COLLECTED MATERIAL below:

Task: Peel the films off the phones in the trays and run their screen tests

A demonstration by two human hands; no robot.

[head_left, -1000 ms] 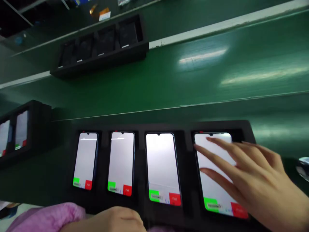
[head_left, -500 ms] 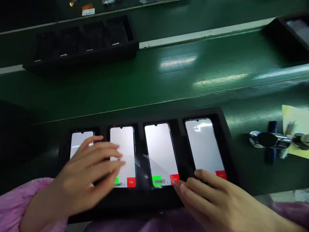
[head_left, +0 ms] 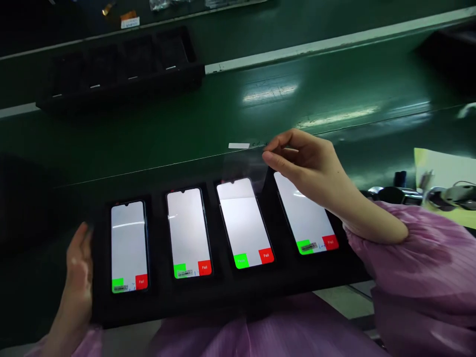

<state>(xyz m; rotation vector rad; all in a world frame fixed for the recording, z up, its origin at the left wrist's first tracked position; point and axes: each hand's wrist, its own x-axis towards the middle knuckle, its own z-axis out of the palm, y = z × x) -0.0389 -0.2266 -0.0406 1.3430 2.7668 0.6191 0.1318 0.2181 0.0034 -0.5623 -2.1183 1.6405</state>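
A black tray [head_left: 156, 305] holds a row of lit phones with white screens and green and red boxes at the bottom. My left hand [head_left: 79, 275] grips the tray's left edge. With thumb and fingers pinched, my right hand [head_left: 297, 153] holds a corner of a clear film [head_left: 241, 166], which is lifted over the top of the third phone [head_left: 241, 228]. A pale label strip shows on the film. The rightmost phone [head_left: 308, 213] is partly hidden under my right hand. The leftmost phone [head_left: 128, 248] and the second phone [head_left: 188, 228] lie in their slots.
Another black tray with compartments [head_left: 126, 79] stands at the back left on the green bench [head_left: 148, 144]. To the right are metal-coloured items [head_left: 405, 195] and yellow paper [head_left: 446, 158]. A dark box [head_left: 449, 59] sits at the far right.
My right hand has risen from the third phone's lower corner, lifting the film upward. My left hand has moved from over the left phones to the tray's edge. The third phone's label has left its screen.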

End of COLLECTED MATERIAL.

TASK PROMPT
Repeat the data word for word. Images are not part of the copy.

ANSWER SPACE
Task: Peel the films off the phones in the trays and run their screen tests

A demonstration by two human hands; no robot.

[head_left, -1000 ms] 
[head_left, -500 ms] 
[head_left, +0 ms] 

<state>(xyz m; rotation vector rad; all in a world frame fixed for the recording, z up, its origin at the left wrist's first tracked position; point and axes: each hand's wrist, its own x-axis towards the middle knuckle, its own z-axis out of the palm, y = z × x) -0.0389 -0.2266 -0.0406 1.3430 2.7668 0.6191 0.1318 0.2181 0.0034 -0.5623 -2.1183 1.6405</state>
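A black tray [head_left: 156, 305] holds a row of lit phones with white screens and green and red boxes at the bottom. My left hand [head_left: 79, 275] grips the tray's left edge. With thumb and fingers pinched, my right hand [head_left: 297, 153] holds a corner of a clear film [head_left: 241, 166], which is lifted over the top of the third phone [head_left: 241, 228]. A pale label strip shows on the film. The rightmost phone [head_left: 308, 213] is partly hidden under my right hand. The leftmost phone [head_left: 128, 248] and the second phone [head_left: 188, 228] lie in their slots.
Another black tray with compartments [head_left: 126, 79] stands at the back left on the green bench [head_left: 148, 144]. To the right are metal-coloured items [head_left: 405, 195] and yellow paper [head_left: 446, 158]. A dark box [head_left: 449, 59] sits at the far right.
My right hand has risen from the third phone's lower corner, lifting the film upward. My left hand has moved from over the left phones to the tray's edge. The third phone's label has left its screen.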

Output for the exercise is complete.